La CCDH «regrette que le pays se situe avec un taux de 20% de femmes à la traîne en matière de représentativité à la Chambre des députés». (Photo: Nader Ghavami / archives)

La CCDH «regrette que le pays se situe avec un taux de 20% de femmes à la traîne en matière de représentativité à la Chambre des députés». (Photo: Nader Ghavami / archives)

«La sous-représentation flagrante des femmes à la Chambre n’est pas uniquement un problème de quotas, de communication ou de vote, mais résulte essentiellement de l’absence d’une politique cohérente et générale en matière d’égalité, telle que pratiquée depuis des décennies dans d’autres pays.» C’est le constat que fait la Commission consultative des droits de l’Homme (CCDH) dans un communiqué diffusé ce mardi

Alors que les élections législatives qui ont eu lieu le 14 octobre dernier étaient les premières où la désignation obligatoire de 40% de femmes par liste électorale avait été imposée, «il est évident que l’instauration de quotas et une campagne de motivation à l’égard des femmes – largement basée sur des stéréotypes féminins dépassés – ne sont qu’un cache-misère et n’ont pas porté leurs fruits», appuie la CCDH, qui «regrette que le pays se situe avec un taux de 20% de femmes à la traîne en matière de représentativité à la Chambre des députés».

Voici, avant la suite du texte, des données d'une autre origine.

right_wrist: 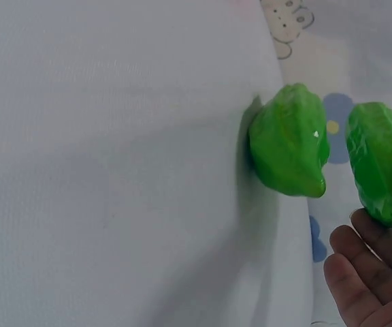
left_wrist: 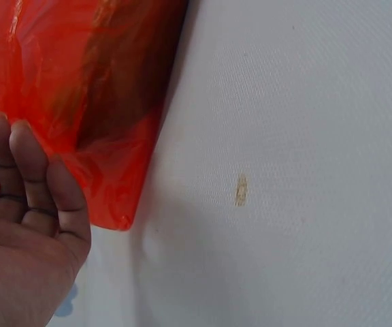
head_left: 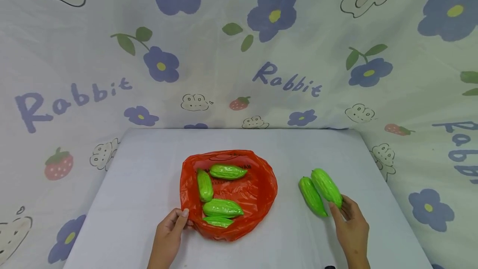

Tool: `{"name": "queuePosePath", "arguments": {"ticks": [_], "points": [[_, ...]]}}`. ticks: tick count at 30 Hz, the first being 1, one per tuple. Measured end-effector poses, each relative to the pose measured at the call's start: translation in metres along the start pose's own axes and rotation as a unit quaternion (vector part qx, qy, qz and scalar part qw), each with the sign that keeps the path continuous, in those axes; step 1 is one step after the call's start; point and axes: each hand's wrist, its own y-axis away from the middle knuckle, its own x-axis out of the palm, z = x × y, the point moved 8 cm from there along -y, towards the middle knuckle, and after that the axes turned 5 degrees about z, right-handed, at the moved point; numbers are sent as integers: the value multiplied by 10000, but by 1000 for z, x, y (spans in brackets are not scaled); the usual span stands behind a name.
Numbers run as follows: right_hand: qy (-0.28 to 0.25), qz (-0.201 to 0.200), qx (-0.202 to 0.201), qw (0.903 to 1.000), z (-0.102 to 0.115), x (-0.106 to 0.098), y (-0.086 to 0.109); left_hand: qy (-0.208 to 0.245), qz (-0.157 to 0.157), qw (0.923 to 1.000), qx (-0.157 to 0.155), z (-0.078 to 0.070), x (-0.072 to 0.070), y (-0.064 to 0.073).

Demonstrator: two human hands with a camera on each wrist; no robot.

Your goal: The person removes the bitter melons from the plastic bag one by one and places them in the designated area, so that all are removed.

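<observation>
A red plastic bag (head_left: 267, 184) stands with its mouth open on the table, several shiny green bitter melons (head_left: 223, 208) lying inside. My left hand (head_left: 171, 229) pinches the bag's rim at its near left side; in the left wrist view the fingers (left_wrist: 29, 153) lie against the red plastic, thumb out of sight. Over to the right, my right hand (head_left: 351, 227) holds the near end of a bitter melon (head_left: 326, 187) between thumb and fingers. Just left of that one, a second bitter melon (head_left: 313, 197) rests on the table. The right wrist view shows a gap between the held melon (right_wrist: 380, 163) and the resting one (right_wrist: 288, 143).
The table (head_left: 142, 169) has a white cover, with a small brownish mark (left_wrist: 241, 190) near the bag. A printed cloth (head_left: 220, 65) with flowers and rabbits hangs behind and at the sides. A small dark object (head_left: 330, 267) shows at the bottom edge.
</observation>
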Motion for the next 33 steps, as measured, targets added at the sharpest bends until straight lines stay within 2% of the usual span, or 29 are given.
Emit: {"name": "queuePosePath", "arguments": {"ticks": [10,14,21,28,33], "points": [[-168,179,716,9971,-27,10,-3,-37,18,10000,-28,0,0,0],[-126,199,873,9959,-36,13,-3,-29,25,10000,-26,-1,0,0],[-59,203,892,9958,-42,16,-4,-4,64,10000,-58,-1,0,1],[27,389,981,9944,-45,20,-3,-7,58,9998,-202,3,1,1],[159,455,1025,9936,-45,21,-2,28,59,9999,-122,4,1,1]]}}
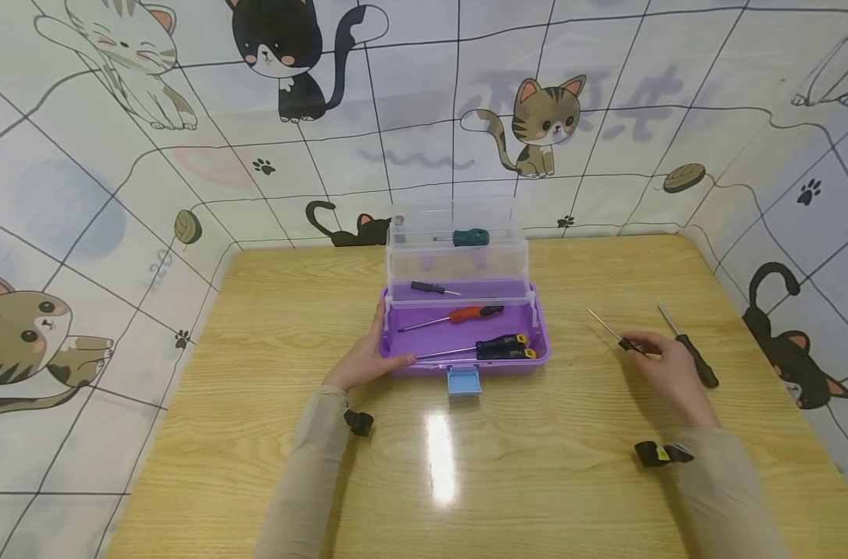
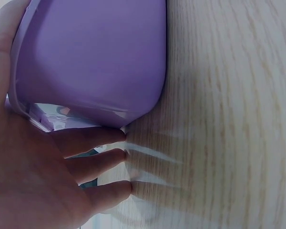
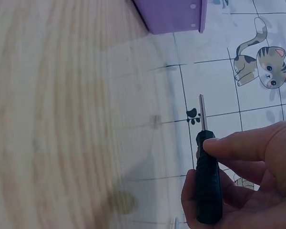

«Les hommes politiques immunisés contre l’incompétence»

Un chiffre qui est d’ailleurs en baisse depuis 2009, où il y avait 25% de femmes élues, puis 23,3% en 2013. Le constat de la CCDH avait été réalisé également par le Conseil national des femmes du Luxembourg (CNFL) il y a tout juste un mois, qui décrivait ces résultats d’octobre dernier de «consternants. Le Luxembourg confirme son statut de mauvais élève en matière d’égalité hommes-femmes dans le domaine de la décision politique.»

Et la CCDH ne mâche pas non plus ses mots en précisant dans son communiqué qu’«au lieu de mettre en cause une politique d’activisme ponctuel et souvent paternaliste, on tente d’expliquer – comble de l’ironie – le faible score des femmes aux élections par la notion de ‘compétence’ comme si les hommes politiques élus étaient immunisés contre la médiocrité et l’incompétence».

Les femmes «réduites au silence»

La CCDH souligne qu’il est «d’ailleurs difficile de juger de la compétence des femmes, si elles sont privées de forum et réduites au silence». La commission commente également la composition des groupes de travail mis en place en vue de la formation du nouveau gouvernement, à majorité d’hommes, et qui «n’est qu’un exemple parmi d’autres, qui illustre parfaitement l’absence de volonté de la part des partis politiques et du gouvernement à réellement impliquer les femmes et à leur reconnaître leurs compétences».

La commission lance enfin un appel du pied au futur gouvernement: «Si nous souhaitons faire évoluer notre société dans le respect de sa diversité, il est urgent qu’(il) mette en place une véritable politique transversale en matière d’égalité: celle-ci sera axée sur l’éducation, la formation et la communication. Il s’agit de déconstruire des stéréotypes, souvent ancestraux, liés au rôle de la femme et de l’homme, et cela à tous les niveaux. L’objectif est de réaliser une société plus égalitaire qui permette à chacun et chacune de s’y retrouver.»

Le Luxembourg derrière ses voisins

Et comme souvent dans les domaines de l’égalité et de la parité, ce sont les pays scandinaves qui font office de bons élèves, puisque selon un rapport du Parlement européen sur la présence des femmes au sein des parlements nationaux des États membres, réalisé en mars dernier, elle est de 44% en Suède et 42% en Finlande. Nos voisins sont également bien placés, la Belgique dépassant de 18 points le Luxembourg avec 38% de femmes au sein de son Parlement, quasiment autant qu’en France (39%). Et au niveau international, c’est le Rwanda qui possède l’assemblée la plus féminine au monde, avec un taux de 61% (chiffres 2017).

Le Grand-Duché a donc encore du pain sur la planche pour rattraper son retard, et la CCDH de conclure en rappelant que le pays «a pris plusieurs engagements dans ce sens au niveau des Nations unies et du Conseil de l’Europe». Parmi les objectifs du développement durable à atteindre jusqu’en 2030, il s’agira de «(...) garantir l’égalité d’accès des femmes (...) à la représentation dans les processus de prise de décisions politiques et économiques, ce qui nourrira l’instauration d’économies durables et sera bénéfique aux sociétés et à l’ensemble de l’humanité (...)».